* _EXERCISE_: Write out only the opening lines of the entries, through the line with "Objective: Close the".

* _DATA FOR THIS TASK_:
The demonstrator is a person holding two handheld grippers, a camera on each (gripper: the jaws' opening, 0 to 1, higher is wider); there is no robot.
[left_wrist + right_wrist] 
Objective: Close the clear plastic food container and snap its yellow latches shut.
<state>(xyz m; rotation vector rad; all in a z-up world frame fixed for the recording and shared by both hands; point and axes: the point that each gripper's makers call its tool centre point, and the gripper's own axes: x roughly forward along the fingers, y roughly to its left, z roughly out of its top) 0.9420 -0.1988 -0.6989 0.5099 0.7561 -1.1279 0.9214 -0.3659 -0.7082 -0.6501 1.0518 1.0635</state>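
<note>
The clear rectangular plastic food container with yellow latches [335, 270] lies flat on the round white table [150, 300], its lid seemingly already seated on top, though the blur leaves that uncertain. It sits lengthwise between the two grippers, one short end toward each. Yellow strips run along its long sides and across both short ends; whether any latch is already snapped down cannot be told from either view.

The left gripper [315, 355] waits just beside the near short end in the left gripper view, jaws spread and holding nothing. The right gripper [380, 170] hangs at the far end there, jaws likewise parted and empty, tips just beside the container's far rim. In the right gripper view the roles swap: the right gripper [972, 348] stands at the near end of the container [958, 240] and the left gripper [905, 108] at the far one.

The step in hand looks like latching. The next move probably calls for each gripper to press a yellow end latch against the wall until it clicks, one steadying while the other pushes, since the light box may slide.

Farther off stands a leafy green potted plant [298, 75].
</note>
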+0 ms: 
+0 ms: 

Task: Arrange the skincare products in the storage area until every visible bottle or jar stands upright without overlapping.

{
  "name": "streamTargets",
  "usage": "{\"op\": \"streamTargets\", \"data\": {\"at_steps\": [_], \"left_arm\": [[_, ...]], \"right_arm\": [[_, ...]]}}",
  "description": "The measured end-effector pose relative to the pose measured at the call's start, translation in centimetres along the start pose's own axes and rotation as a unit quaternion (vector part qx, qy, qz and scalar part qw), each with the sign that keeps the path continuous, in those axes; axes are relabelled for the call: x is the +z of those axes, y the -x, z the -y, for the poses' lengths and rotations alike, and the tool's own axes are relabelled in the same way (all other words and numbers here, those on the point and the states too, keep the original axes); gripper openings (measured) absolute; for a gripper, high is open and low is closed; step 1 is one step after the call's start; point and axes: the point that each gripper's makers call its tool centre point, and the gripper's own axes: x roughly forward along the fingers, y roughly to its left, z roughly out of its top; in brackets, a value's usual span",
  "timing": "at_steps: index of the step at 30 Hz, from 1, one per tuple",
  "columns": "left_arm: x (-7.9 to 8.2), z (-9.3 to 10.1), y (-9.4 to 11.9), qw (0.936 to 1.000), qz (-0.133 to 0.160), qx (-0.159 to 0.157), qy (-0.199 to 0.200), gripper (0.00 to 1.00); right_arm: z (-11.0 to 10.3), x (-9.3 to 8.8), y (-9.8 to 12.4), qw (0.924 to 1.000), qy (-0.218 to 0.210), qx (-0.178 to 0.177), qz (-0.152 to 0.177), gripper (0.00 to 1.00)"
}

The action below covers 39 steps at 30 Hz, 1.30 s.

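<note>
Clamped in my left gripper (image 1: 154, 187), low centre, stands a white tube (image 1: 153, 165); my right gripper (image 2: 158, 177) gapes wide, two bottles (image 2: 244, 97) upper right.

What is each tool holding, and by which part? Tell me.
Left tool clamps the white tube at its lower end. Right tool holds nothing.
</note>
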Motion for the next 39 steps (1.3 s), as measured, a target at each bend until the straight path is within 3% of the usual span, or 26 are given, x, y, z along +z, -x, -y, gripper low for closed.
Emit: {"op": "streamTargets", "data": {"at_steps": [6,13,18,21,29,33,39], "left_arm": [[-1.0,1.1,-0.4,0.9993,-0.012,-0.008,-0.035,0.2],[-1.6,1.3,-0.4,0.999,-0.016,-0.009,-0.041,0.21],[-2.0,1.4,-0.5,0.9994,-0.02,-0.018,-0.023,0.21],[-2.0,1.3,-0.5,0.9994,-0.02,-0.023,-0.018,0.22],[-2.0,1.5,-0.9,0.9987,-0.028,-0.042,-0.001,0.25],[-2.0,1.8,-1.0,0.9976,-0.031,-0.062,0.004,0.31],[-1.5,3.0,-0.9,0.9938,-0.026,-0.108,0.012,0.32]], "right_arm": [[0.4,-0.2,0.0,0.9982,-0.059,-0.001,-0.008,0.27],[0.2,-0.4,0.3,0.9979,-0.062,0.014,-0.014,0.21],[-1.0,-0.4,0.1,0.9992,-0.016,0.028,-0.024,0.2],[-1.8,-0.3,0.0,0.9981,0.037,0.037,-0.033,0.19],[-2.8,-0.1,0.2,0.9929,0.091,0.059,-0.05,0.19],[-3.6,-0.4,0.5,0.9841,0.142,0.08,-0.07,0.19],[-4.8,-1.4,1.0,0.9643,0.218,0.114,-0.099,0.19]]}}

* _SOLVED PROBLEM_:
The demonstrator is a person holding two handheld grippers, a camera on each (gripper: the jaws' opening, 0 to 1, higher is wider); there is no robot.
[left_wrist + right_wrist] 
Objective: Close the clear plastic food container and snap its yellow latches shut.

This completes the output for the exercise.